| PROBLEM TO SOLVE |
Restate the listing below word for word; no pictures belong in the copy.

| PROVIDED MATERIAL |

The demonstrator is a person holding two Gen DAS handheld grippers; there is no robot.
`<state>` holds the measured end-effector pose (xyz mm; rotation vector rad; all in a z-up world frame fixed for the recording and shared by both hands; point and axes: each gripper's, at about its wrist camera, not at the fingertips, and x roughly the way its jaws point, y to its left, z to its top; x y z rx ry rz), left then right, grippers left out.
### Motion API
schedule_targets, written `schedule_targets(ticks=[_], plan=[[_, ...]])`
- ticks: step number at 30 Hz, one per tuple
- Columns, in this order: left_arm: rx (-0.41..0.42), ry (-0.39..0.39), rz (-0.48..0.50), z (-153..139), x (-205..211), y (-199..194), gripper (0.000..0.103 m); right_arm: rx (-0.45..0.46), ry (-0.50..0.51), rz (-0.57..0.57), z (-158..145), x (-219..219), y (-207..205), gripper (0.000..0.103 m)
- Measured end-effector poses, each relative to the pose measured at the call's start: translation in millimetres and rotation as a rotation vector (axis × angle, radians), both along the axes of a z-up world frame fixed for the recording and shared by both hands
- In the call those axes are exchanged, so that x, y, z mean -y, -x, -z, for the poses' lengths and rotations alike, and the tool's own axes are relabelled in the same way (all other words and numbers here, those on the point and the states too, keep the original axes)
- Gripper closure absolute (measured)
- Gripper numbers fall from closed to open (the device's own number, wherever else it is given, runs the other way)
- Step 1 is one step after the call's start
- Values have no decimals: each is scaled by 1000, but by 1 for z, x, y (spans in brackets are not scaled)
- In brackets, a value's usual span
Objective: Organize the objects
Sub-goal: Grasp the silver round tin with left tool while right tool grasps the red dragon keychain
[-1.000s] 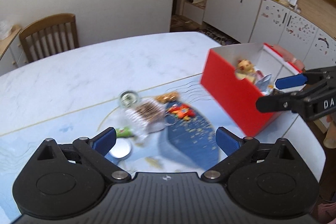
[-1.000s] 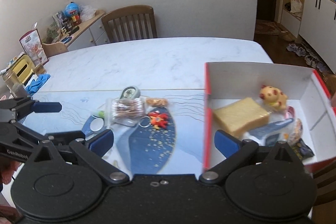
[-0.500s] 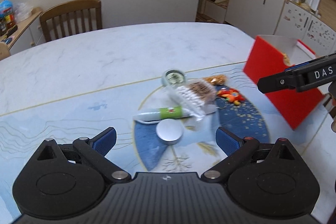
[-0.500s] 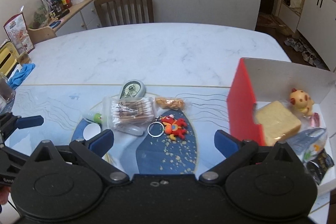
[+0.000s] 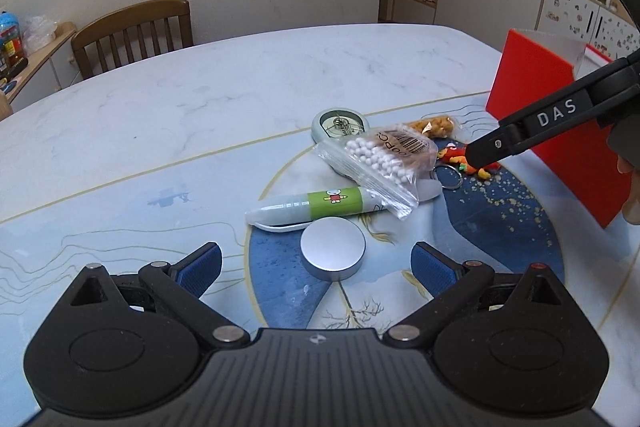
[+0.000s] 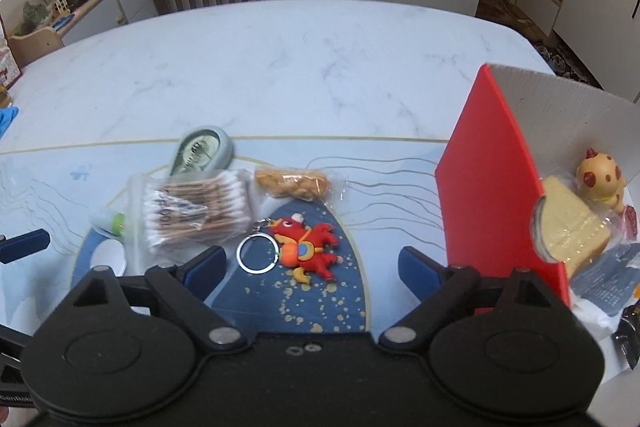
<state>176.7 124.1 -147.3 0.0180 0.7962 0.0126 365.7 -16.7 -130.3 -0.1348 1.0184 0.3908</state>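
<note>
My left gripper (image 5: 316, 267) is open low over the table mat, with a round silver tin (image 5: 333, 254) lying between its fingers, untouched. Beyond the tin lie a green-labelled tube (image 5: 308, 205) and a bag of cotton swabs (image 5: 380, 159). My right gripper (image 6: 312, 267) hangs over a red dragon keychain (image 6: 308, 251). Its jaws are closing with the keychain between them, and the pads are clear of it. The swab bag (image 6: 196, 207) and a snack packet (image 6: 294, 183) lie just past it.
An open red box (image 6: 496, 179) stands at the right, holding a wrapped bread slice (image 6: 572, 227), a yellow toy (image 6: 600, 179) and packets. A grey oval case (image 5: 340, 125) lies behind the swabs. A wooden chair (image 5: 132, 31) stands at the table's far side.
Both grippers have come down towards the table. The left one now frames the silver tin. The right one has shifted left from the box to the keychain, and its jaws have narrowed a little.
</note>
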Motion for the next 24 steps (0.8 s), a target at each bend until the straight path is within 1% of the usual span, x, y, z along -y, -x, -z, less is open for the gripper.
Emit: schedule_targets(ticks=[2, 9, 14, 16, 17, 21, 24], plan=[[-1, -15, -2, 3, 3, -3, 2, -7, 7, 1, 5, 0, -2, 15], [-3, -27, -11, 12, 8, -10, 2, -12, 18, 0, 12, -1, -7, 21], [-4, -23, -26, 14, 11, -12, 3, -22, 18, -2, 16, -1, -10, 29], [2, -26, -25, 14, 13, -12, 5, -26, 19, -4, 18, -2, -11, 31], [1, -28, -22, 15, 14, -12, 8, -25, 21, -5, 19, -2, -12, 33], [1, -31, -30, 14, 15, -12, 20, -11, 31, -12, 21, -5, -12, 36], [-4, -29, -36, 14, 17, -12, 21, 1, 36, -13, 21, -7, -11, 40]])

| OUTPUT OF THE EXERCISE |
The demonstrator is a person holding two Gen DAS handheld grippers; there is no robot.
`<state>` holds the measured end-effector pose (xyz mm; rotation vector rad; all in a z-up world frame fixed for the recording and shared by both hands; point and axes: each gripper's, at about its wrist camera, not at the fingertips, and x roughly the way its jaws point, y to its left, z to its top; x y z rx ry rz), left then right, grippers left out.
### Motion API
schedule_targets, written `schedule_targets(ticks=[_], plan=[[_, ...]])`
- ticks: step number at 30 Hz, one per tuple
- Columns, in this order: left_arm: rx (-0.41..0.42), ry (-0.39..0.39), rz (-0.48..0.50), z (-153..139), x (-205..211), y (-199..194), gripper (0.000..0.103 m); right_arm: rx (-0.45..0.46), ry (-0.50..0.51), rz (-0.57..0.57), z (-158..145), x (-219..219), y (-207..205), gripper (0.000..0.103 m)
- Measured end-effector poses, each relative to the pose measured at the call's start: translation in millimetres and rotation as a rotation vector (axis × angle, radians), both along the axes of a z-up world frame fixed for the recording and shared by both hands
- In the call those axes are exchanged, so that x, y, z mean -y, -x, -z, for the poses' lengths and rotations alike, and the tool's own axes are relabelled in the same way (all other words and numbers here, those on the point and the states too, keep the original axes)
- Gripper closure absolute (measured)
- Gripper numbers fall from closed to open (the device's own number, wherever else it is given, runs the other way)
- Step 1 is one step after the call's start
- Values have no decimals: each is scaled by 1000, but by 1 for z, x, y (spans in brackets are not scaled)
- In brackets, a value's usual span
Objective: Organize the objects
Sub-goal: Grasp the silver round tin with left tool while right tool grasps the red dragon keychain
[-1.000s] 
[-1.000s] 
[-0.500s] 
[-0.500s] 
[+0.000s] 
[+0.000s] 
<state>176.7 124.1 -147.3 0.0180 0.7962 0.0126 365.7 -16.7 -130.3 -0.1348 1.0184 0.3908</state>
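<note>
My left gripper (image 5: 316, 267) is open low over the table mat, with a round silver tin (image 5: 333, 254) lying between its fingers, untouched. Beyond the tin lie a green-labelled tube (image 5: 308, 205) and a bag of cotton swabs (image 5: 380, 159). My right gripper (image 6: 312, 267) hangs over a red dragon keychain (image 6: 308, 251). Its jaws are closing with the keychain between them, and the pads are clear of it. The swab bag (image 6: 196, 207) and a snack packet (image 6: 294, 183) lie just past it.
An open red box (image 6: 496, 179) stands at the right, holding a wrapped bread slice (image 6: 572, 227), a yellow toy (image 6: 600, 179) and packets. A grey oval case (image 5: 340, 125) lies behind the swabs. A wooden chair (image 5: 132, 31) stands at the table's far side.
Both grippers have come down towards the table. The left one now frames the silver tin. The right one has shifted left from the box to the keychain, and its jaws have narrowed a little.
</note>
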Motion for the next 24 steps (0.8 s), a target at each bend until the straight path is within 1% of the usual span, x, y, z along -y, -x, -z, less is open for the gripper.
Emit: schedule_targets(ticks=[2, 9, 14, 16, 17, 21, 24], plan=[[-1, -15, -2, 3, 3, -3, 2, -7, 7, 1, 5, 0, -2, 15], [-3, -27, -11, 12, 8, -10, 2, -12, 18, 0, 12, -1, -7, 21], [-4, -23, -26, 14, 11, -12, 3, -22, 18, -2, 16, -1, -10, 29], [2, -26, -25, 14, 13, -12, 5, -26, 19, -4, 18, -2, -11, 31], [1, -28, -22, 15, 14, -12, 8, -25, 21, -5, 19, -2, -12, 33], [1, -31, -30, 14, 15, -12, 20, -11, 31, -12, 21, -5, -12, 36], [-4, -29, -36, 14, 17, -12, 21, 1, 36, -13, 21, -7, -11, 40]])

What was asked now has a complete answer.